I need to get the list of temperatures from a weather station from 9am to 9am the next day in R and set their dates to the second day. A simplified version of the data looks like
DateTime | Temp |
---|---|
2024-05-06 08:23:01 | 12 |
2024-05-06 09:27:01 | 10 |
2024-05-06 12:53:31 | 5 |
2024-05-07 01:28:16 | 30 |
2024-05-07 05:07:59 | 30 |
2024-05-07 09:36:48 | 9 |
I would like to produce a dataframe of only the 9am:9am values so that
DateTime | Temp |
---|---|
2024-05-07 | 10 |
2024-05-07 | 5 |
2024-05-07 | 30 |
2024-05-07 | 30 |
My function to do this is
subnine=function(esheet){
mydates<-unique(as.Date(esheet$DateTime))
sheet9<-esheet[0,]
esheet$DateTime<-as.POSIXlt(esheet$DateTime)
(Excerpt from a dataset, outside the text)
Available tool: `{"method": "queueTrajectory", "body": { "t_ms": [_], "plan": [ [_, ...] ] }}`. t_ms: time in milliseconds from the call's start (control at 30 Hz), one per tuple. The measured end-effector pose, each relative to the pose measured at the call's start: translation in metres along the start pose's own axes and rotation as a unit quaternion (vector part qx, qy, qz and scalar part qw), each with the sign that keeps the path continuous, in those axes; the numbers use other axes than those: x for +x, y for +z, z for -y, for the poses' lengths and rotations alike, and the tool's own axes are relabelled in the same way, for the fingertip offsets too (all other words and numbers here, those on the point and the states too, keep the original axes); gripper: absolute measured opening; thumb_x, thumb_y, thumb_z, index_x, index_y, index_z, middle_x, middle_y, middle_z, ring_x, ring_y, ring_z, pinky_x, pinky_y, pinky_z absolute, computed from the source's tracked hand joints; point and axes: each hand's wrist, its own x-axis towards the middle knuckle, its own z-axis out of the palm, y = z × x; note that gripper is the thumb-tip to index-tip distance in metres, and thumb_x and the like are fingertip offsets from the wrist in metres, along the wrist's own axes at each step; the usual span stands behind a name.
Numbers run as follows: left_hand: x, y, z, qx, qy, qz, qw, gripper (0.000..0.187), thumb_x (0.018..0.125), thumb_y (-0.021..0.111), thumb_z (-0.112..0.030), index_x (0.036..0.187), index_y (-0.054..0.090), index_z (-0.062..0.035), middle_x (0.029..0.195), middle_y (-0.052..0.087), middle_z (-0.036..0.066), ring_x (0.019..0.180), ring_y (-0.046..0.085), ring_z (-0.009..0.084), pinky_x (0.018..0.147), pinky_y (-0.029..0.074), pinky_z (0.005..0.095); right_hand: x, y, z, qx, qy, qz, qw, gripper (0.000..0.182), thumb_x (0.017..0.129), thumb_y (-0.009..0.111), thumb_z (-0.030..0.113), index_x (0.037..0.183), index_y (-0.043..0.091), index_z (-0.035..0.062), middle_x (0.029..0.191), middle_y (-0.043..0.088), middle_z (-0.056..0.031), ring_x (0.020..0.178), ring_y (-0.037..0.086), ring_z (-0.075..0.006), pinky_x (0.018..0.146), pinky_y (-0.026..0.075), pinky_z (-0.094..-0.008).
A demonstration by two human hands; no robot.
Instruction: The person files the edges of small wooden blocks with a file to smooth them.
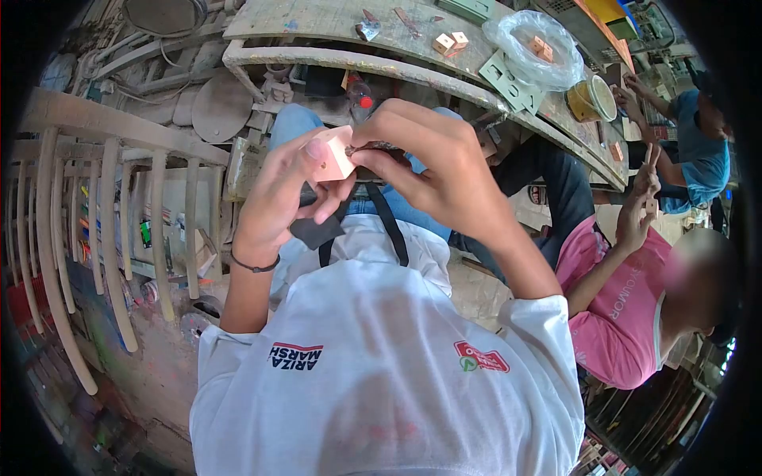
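Note:
My left hand (274, 190) is closed around a small pale wooden block (338, 155), its thumb lying along the block's near face. A small hole shows in the side of the block. Below those fingers hangs a dark grey piece of sheet (317, 231), possibly sandpaper or cloth. From the right, my right hand (436, 159) reaches over with thumb and forefinger pinched right at the block's right face. I cannot tell what small thing, if any, is between these fingertips. Both hands are above my lap, in front of the bench.
On the workbench (317, 22) lie wooden blocks (444, 44), a green plate with holes (508, 82), a clear plastic bag (530, 49) with blocks inside and a yellow bucket (591, 99). A slatted wooden rail (111, 198) stands left. A person in pink (623, 301) sits close on my right.

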Motion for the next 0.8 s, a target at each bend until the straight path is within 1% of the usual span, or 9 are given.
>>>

for (l in 2:length(mydates))
{
dateslice<-subset(esheet,(as.Date(esheet$DateTime)==mydates[l-1]&esheet$DateTime$hour>=9)|(as.Date(esheet$DateTime)==mydates[l] & esheet$Datetime$hour<9))
dateslice$DateTime<-mydates[l]+1
sheet9<-rbind(sheet9,dateslice)
}
return(sheet9)
}
It is returning only the pre 9am values for the second day, so
DateTime | Temp |
---|---|
2024-05-07 | 30 |
2024-05-07 | 30 |
What is preventing the first part of the or(|) statement in my subset from selecting the first day's post 9am values? The logical statement works outside of the function/loop.
First, make sure that DateTime
is formatted appropriately to "POSIXt"
format. We can do this using as.POSIXct
where we set our time zone. Best, we save the time zone in an string, we will use it two times.
> my_tz <- "CET" ## adjust this to your requirements!
> df$DateTime <- as.POSIXct(as.character(df$DateTime), tz=my_tz) ##*
I use as.character
here to prevent an accidentally entered time zone from changing the times.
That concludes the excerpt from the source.